With his extraordinary pianistic talents, Fazıl Say has been touching audiences and critics alike for more twenty-five years in a way that has become rare in the increasingly materialistic and elaborately organised classical music world. Concerts with this artist are something else. They are more direct, more open, more exciting; in short, they go straight to the heart. Which is exactly what the composer Aribert Reimann thought in 1987 when, during a visit to Ankara, he had the opportunity, more or less by chance, to appreciate the playing of the seventeen-year-old pianist. He immediately asked the American pianist David Levine, who was accompanying him on the trip, to come to the city’s conservatory, using the now much-quoted words: ‘You absolutely must hear him, this boy plays like a devil.’
Fazıl Say had his first piano lessons from Mithat Fenmen, who had himself studied with Alfred Cortot in Paris. Perhaps sensing just how talented his pupil was, Fenmen asked the boy to improvise every day on themes to do with his daily life before he went on to the essential piano exercises and studies. This contact with free creative processes and forms was the source of the immense improvisatory talent and the aesthetic outlook that make Fazıl Say the pianist and composer he is today. He has been commissioned to write music for the Salzburg Festival, the WDR, the Dortmund Konzerthaus, the Schleswig-Holstein and Mecklenburg-Vorpommern festivals and the Munich Biennale, among others. His output includes compositions for solo Keyboard and chamber music as well as solo concertos and large-scale orchestral works.
From 1987 onwards, Fazıl Say fine-tuned his skills as a classical pianist with David Levine, first at the Musikhochschule Robert Schumann in Düsseldorf and later in Berlin; this formed the aesthetic basis for his Mozart and Schubert interpretations in particular. His outstanding technique very quickly enabled him to master the so-called warhorses of the repertoire with sovereign ease. And it is precisely this blend of refinement (in Bach, Haydn, and Mozart) and virtuoso brilliance in the works of Liszt, Mussorgsky and Beethoven that gained him victory at the Young Concert Artists international competition in New York in 1994. Since then he has played with all the famous American and European orchestras and numerous leading conductors and has built up a multifaceted repertoire ranging from Bach, through the Viennese Classics (Haydn, Mozart and Beethoven) and the Romantics, right up to contemporary music, including his own piano compositions.
Guest appearances have taken Fazıl Say to countless countries on all five continents; the French newspaper Le Figaro called him ‘a genius’. In addition, he also appears regularly in chamber music: for many years he formed a fantastic duo with the violinist Patricia Kopatchinskaja, and among his other notable partners are the Argentinian cellist Sol Gabetta, the Borusan Quartet of Istanbul, and other Turkish instrumental soloists. …/.

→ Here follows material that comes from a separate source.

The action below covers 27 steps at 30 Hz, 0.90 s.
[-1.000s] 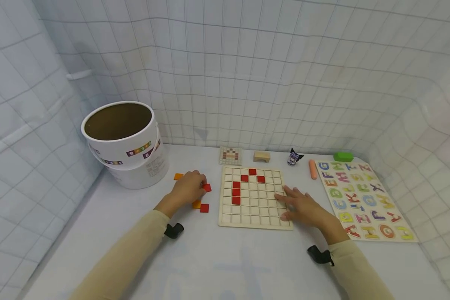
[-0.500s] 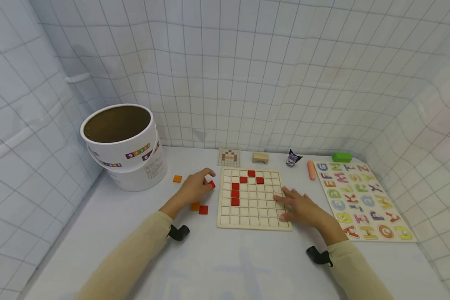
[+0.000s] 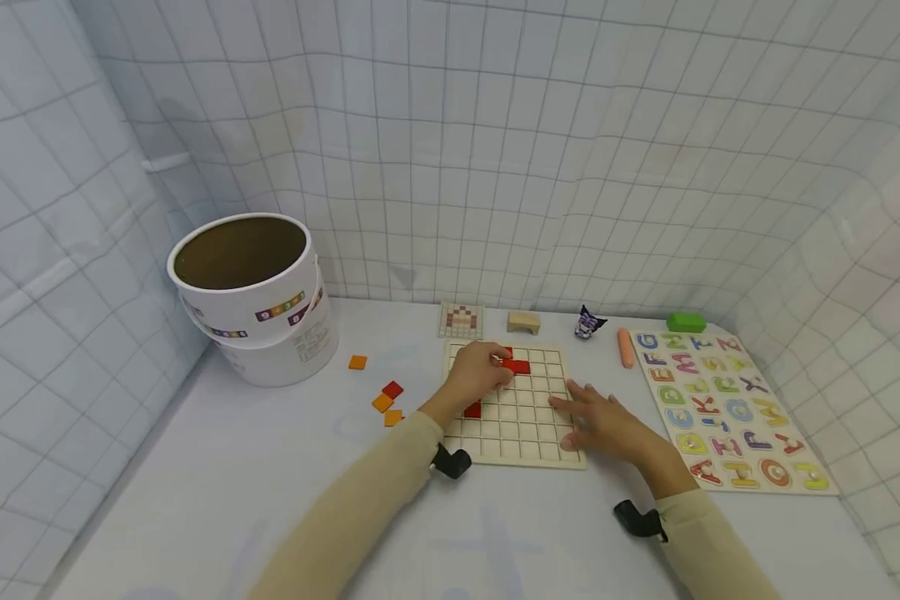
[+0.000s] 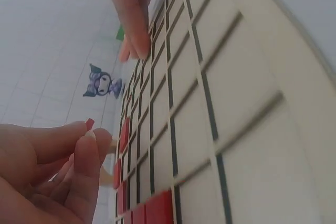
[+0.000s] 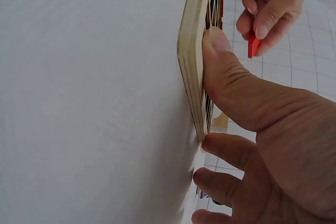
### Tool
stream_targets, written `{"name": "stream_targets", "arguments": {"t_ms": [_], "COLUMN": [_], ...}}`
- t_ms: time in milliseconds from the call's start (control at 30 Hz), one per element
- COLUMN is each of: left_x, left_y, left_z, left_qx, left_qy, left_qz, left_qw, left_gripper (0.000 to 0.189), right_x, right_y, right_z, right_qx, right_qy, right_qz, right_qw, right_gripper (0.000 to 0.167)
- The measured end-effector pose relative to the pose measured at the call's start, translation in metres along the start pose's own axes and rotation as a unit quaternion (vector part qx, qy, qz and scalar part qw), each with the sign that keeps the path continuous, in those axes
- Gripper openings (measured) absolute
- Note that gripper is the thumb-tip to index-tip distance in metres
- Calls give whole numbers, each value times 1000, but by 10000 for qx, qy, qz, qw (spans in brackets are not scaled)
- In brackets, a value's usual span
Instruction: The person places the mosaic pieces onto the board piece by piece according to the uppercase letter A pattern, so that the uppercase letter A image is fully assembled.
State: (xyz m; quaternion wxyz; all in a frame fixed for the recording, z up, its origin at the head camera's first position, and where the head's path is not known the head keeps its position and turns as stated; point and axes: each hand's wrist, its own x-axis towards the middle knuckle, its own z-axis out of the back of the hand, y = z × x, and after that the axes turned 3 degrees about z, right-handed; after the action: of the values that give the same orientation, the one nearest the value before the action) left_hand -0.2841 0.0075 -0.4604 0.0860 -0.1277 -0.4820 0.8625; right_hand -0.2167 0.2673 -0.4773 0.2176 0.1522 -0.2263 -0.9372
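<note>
My left hand (image 3: 478, 373) is over the upper part of a wooden grid board (image 3: 525, 433). Between thumb and fingers it pinches a small red square tile (image 5: 253, 45), held above the board in the right wrist view. Red tiles lie in the grid, among them one tile (image 3: 473, 409) at the left side and others near the top; the hand hides part of this group. My right hand (image 3: 603, 423) lies at the board's right edge, fingers spread, with thumb (image 5: 231, 72) and fingertips touching the rim.
Left of the board lie loose orange tiles (image 3: 357, 362) and a red tile (image 3: 392, 390). A white bucket (image 3: 270, 333) stands back left. Behind the board are a pattern card (image 3: 461, 320), a wooden bridge block (image 3: 523, 322) and a figurine (image 3: 588, 323). A letter board (image 3: 735, 417) lies right.
My left hand has picked up a red tile from the loose tiles and carried it right, over the board. The right hand has stayed at the board's edge.
</note>
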Motion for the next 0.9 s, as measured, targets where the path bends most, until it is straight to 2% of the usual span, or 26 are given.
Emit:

From 2005 to 2010 he was an exclusive artist at the Dortmund Konzerthaus; during the 2010/11 season he was artist in residence at the Berlin Konzerthaus; and he was a focal point of the programme of the Schleswig-Holstein Festival in the summer of 2011. There have been further residencies and Fazıl Say festivals in Paris, Tokyo, Meran, Hamburg, and Istanbul. During the 2012/13 season Fazil Say is artist in residence at the Hessischer Rundfunk in Frankfurt/ Main.
His recordings of works by Bach, Mozart, Beethoven, Gershwin and Stravinsky have been highly praised by the critics and won several prizes. Since 2003 Fazıl Say has been under exclusive contract to the Naive label. He lives in Istanbul and has a daughter.